──────── Given data ────────
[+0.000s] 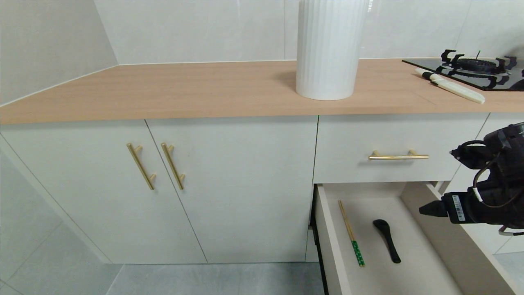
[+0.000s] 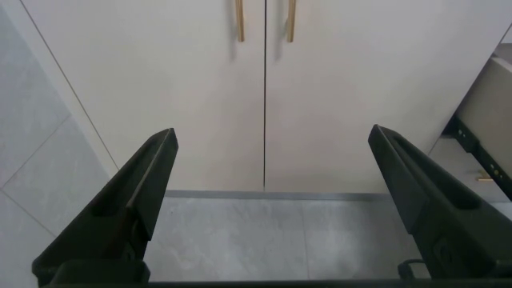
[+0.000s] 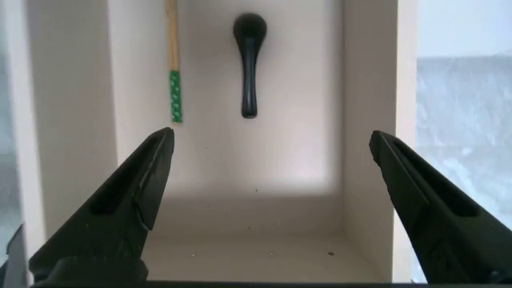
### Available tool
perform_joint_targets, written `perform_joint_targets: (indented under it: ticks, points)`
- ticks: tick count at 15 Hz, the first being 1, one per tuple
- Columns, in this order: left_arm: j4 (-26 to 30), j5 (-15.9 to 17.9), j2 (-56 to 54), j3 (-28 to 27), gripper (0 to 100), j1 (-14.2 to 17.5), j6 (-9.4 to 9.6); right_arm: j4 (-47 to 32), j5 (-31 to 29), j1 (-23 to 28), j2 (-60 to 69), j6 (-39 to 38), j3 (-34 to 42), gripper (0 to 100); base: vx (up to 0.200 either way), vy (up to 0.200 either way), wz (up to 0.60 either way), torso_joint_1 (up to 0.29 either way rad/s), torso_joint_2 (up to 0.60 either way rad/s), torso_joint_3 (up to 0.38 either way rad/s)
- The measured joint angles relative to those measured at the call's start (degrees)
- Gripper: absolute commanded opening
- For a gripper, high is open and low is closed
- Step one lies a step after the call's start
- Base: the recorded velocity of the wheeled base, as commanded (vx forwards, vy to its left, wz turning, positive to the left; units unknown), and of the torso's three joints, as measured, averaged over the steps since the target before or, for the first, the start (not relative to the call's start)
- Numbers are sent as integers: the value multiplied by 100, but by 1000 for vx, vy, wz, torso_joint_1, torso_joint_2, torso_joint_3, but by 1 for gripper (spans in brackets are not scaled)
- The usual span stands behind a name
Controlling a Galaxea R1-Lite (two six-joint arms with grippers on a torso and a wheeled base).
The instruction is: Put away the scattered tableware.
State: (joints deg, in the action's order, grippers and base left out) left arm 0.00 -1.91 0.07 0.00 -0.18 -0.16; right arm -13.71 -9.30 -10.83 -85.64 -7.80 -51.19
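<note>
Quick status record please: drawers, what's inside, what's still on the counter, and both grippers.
Drawers: lower drawer pulled open; upper drawer shut
Inside: chopsticks and black spoon, lying apart
On countertop: knife at the stove edge; white ribbed container
Right arm: right gripper open, empty, above the lower drawer
Left arm: left gripper open, empty, facing closed cabinet doors
Likely remaining: the knife

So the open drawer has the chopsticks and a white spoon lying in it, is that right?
Not quite: the spoon is black, not white. It does lie in the open drawer beside the chopsticks, as the head view shows.
</note>
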Motion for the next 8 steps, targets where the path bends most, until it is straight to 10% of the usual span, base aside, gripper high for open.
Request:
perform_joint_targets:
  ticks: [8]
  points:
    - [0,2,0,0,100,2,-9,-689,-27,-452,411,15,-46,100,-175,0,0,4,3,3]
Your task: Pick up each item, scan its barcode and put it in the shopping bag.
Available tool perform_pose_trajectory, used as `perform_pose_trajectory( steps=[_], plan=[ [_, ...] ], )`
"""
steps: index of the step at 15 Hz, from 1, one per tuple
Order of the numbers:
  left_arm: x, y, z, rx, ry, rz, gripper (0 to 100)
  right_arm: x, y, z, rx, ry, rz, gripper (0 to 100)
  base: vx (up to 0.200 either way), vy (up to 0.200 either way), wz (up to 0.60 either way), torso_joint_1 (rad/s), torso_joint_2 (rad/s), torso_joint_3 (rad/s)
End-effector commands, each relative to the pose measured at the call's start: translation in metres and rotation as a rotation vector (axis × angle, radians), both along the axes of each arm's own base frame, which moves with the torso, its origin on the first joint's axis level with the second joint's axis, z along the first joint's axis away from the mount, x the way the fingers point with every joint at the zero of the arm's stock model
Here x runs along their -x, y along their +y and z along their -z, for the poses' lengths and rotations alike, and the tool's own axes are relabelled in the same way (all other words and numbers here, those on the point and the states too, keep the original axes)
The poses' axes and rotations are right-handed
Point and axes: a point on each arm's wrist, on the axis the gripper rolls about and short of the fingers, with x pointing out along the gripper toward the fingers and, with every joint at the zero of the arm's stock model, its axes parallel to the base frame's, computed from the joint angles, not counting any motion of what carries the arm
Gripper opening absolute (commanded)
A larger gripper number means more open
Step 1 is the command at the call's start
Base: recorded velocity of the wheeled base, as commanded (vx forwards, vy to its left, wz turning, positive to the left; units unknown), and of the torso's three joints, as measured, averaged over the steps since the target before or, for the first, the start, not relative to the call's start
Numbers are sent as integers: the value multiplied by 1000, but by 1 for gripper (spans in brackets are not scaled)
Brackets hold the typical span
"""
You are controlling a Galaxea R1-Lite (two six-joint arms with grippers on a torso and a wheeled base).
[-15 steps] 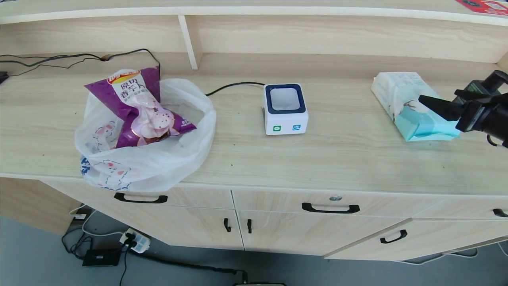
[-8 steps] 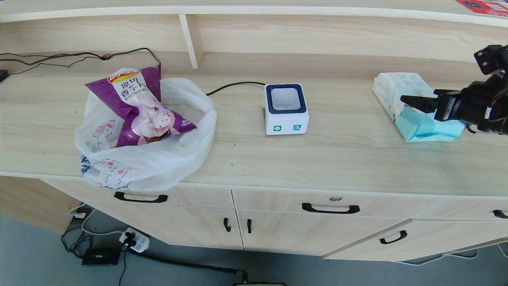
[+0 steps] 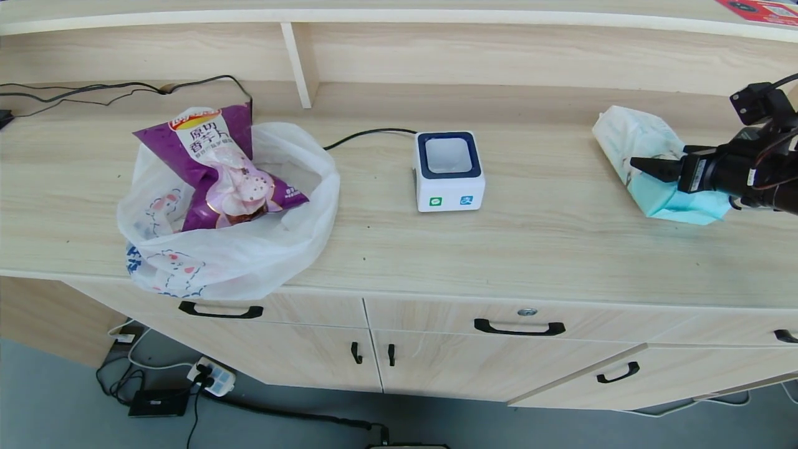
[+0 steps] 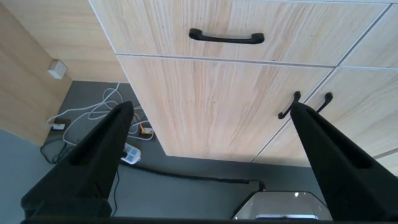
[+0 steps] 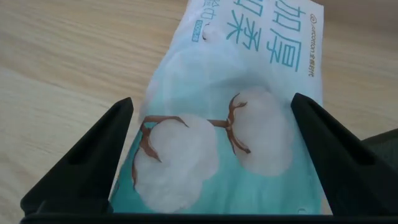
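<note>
As the tissue pack [image 3: 636, 149] near the countertop's [image 3: 536, 237] right edge looks soft and light (film probably slippery), close the right gripper's [image 5: 212, 102] spread fingers gently across its middle.

I see: pack [image 3: 633, 140], teal and white, printed with white cotton bolls on brown stems; chips [image 3: 212, 162], purple; bag [image 3: 249, 262], translucent white with pink-and-blue cartoon print; scanner [image 3: 449, 187], white, navy-framed; counter [image 3: 561, 249], pale wood grain.

Teal tissue pack [image 3: 633, 137] (cotton-flower print) lies tilted on the right; purple chip bag [image 3: 212, 168] stands inside the open white shopping bag [image 3: 249, 255].
</note>
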Motion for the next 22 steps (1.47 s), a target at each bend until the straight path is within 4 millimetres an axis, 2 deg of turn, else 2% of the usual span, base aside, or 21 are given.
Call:
perform_pose_trajectory(
  steps=[1,3,8,15,16,19,20,22],
  plan=[
    [0,0,0,0,0,-1,100,-1,-3,-4,4,-13,8,100,0,0,0,0,0,0],
    [0,0,0,0,0,-1,100,5,-2,-15,11,-33,11,100,0,0,0,0,0,0],
    [0,0,0,-3,-2,1,100,9,1,4,80,36,-27,100,0,0,0,0,0,0],
    [0,0,0,-17,-4,2,100,2,6,14,66,71,-39,100,0,0,0,0,0,0],
    [0,0,0,-17,-4,2,100,3,13,15,11,101,-51,100,0,0,0,0,0,0],
    [0,0,0,-17,-4,2,100,2,14,11,-19,89,-47,100,0,0,0,0,0,0],
    [0,0,0,-17,-4,2,100,2,15,9,-17,83,-48,0,0,0,0,0,0,0],
    [0,0,0,-17,-4,2,100,1,16,8,-19,78,-49,0,0,0,0,0,0,0]
  ],
)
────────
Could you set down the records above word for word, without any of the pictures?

[+0.000s] 
[+0.000s] 
[+0.000s] 
### Available tool
perform_joint_targets, written `perform_joint_targets: (indented under it: ticks, points)`
- ticks: tick count at 15 Hz, the first being 1, one per tuple
- Columns, in this order: left_arm: j4 (-26 to 30), j5 (-15.9 to 17.9), j2 (-56 to 54), j3 (-28 to 27), gripper (0 to 100), j1 (-14.2 to 17.5), j6 (-9.4 to 9.6); right_arm: j4 (-47 to 32), j5 (-31 to 29), j1 (-23 to 28), j2 (-60 to 69), j6 (-39 to 38), j3 (-34 to 42), gripper (0 to 100); base: vx (up to 0.200 either way), vy (up to 0.200 either way), wz (up to 0.60 either way), torso_joint_1 (up to 0.29 either way rad/s), torso_joint_2 (up to 0.60 either way rad/s), torso_joint_3 (up to 0.38 either way rad/s)
- The measured joint angles relative to those measured at the call's start (degrees)
- Gripper: absolute commanded opening
- For a gripper, high is open and low is closed
- Step one lies a step after the call's start
- Base: the recorded velocity of the wheeled base, as commanded (vx forwards, vy to its left, wz turning, positive to the left; units unknown), and of the torso's three joints, as measured, averaged over the steps since the target before or, for the first, the start (not relative to the call's start)
- Numbers are sent as integers: the value multiplied by 100, but by 1000 for vx, vy, wz, torso_joint_1, torso_joint_2, torso_joint_3, but by 1 for gripper (spans in brackets are not scaled)
- The usual span stands behind a name
Controlling a Galaxea R1-Lite (two six-joint arms with grippers on a torso and a wheeled base).
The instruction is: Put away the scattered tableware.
State: (joints deg, in the action's order, grippers and base left out) left arm 0.00 -1.91 0.07 0.00 -0.18 -0.16; right arm -13.71 -9.30 -10.83 -85.64 -7.80 -51.19
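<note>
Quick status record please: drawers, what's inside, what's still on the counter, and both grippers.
Drawers: lower drawer pulled open; upper drawer shut
Inside: chopsticks and black spoon, lying apart
On countertop: knife at the stove edge; white ribbed container
Right arm: right gripper open, empty, above the lower drawer
Left arm: left gripper open, empty, facing closed cabinet doors
Likely remaining: the knife

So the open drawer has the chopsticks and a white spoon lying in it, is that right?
Not quite: the spoon is black, not white. It does lie in the open drawer beside the chopsticks, as the head view shows.
</note>
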Motion for the next 8 steps, targets where the path bends most, until it is straight to 10% of the usual span, base aside, gripper high for open.
Request:
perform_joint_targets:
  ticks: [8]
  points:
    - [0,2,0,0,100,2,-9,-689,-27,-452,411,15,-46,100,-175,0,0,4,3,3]
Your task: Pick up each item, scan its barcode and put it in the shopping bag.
Available tool perform_pose_trajectory, used as `perform_pose_trajectory( steps=[_], plan=[ [_, ...] ], )`
"""
steps: index of the step at 15 Hz, from 1, one per tuple
Order of the numbers:
  left_arm: x, y, z, rx, ry, rz, gripper (0 to 100)
  right_arm: x, y, z, rx, ry, rz, gripper (0 to 100)
  base: vx (up to 0.200 either way), vy (up to 0.200 either way), wz (up to 0.60 either way), torso_joint_1 (rad/s), torso_joint_2 (rad/s), torso_joint_3 (rad/s)
End-effector commands, each relative to the pose measured at the call's start: translation in metres and rotation as a rotation vector (axis × angle, radians), both along the axes of each arm's own base frame, which moves with the torso, its origin on the first joint's axis level with the second joint's axis, z along the first joint's axis away from the mount, x the way the fingers point with every joint at the zero of the arm's stock model
Here x runs along their -x, y along their +y and z along their -z, for the poses' lengths and rotations alike, and the tool's own axes are relabelled in the same way (all other words and numbers here, those on the point and the states too, keep the original axes)
The poses' axes and rotations are right-handed
Point and axes: a point on each arm's wrist, on the axis the gripper rolls about and short of the fingers, with x pointing out along the gripper toward the fingers and, with every joint at the zero of the arm's stock model, its axes parallel to the base frame's, computed from the joint angles, not counting any motion of what carries the arm
Gripper opening absolute (commanded)
A larger gripper number means more open
Step 1 is the command at the call's start
Base: recorded velocity of the wheeled base, as commanded (vx forwards, vy to its left, wz turning, positive to the left; units unknown), and of the torso's three joints, as measured, averaged over the steps since the target before or, for the first, the start, not relative to the call's start
Numbers are sent as integers: the value multiplied by 1000, but by 1 for gripper (spans in brackets are not scaled)
Brackets hold the typical span
"""
You are controlling a Galaxea R1-Lite (two six-joint arms with grippers on a torso and a wheeled base).
[-15 steps] 
[-8 steps] 
[+0 steps] 
[+0 steps] 
[+0 steps] 
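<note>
As the tissue pack [image 3: 636, 149] near the countertop's [image 3: 536, 237] right edge looks soft and light (film probably slippery), close the right gripper's [image 5: 212, 102] spread fingers gently across its middle.

I see: pack [image 3: 633, 140], teal and white, printed with white cotton bolls on brown stems; chips [image 3: 212, 162], purple; bag [image 3: 249, 262], translucent white with pink-and-blue cartoon print; scanner [image 3: 449, 187], white, navy-framed; counter [image 3: 561, 249], pale wood grain.

Teal tissue pack [image 3: 633, 137] (cotton-flower print) lies tilted on the right; purple chip bag [image 3: 212, 168] stands inside the open white shopping bag [image 3: 249, 255].
</note>
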Motion for the next 22 steps (1.47 s), a target at each bend until the straight path is within 4 millimetres an axis, 2 deg of turn, else 2% of the usual span, base aside, or 21 are given.
Call:
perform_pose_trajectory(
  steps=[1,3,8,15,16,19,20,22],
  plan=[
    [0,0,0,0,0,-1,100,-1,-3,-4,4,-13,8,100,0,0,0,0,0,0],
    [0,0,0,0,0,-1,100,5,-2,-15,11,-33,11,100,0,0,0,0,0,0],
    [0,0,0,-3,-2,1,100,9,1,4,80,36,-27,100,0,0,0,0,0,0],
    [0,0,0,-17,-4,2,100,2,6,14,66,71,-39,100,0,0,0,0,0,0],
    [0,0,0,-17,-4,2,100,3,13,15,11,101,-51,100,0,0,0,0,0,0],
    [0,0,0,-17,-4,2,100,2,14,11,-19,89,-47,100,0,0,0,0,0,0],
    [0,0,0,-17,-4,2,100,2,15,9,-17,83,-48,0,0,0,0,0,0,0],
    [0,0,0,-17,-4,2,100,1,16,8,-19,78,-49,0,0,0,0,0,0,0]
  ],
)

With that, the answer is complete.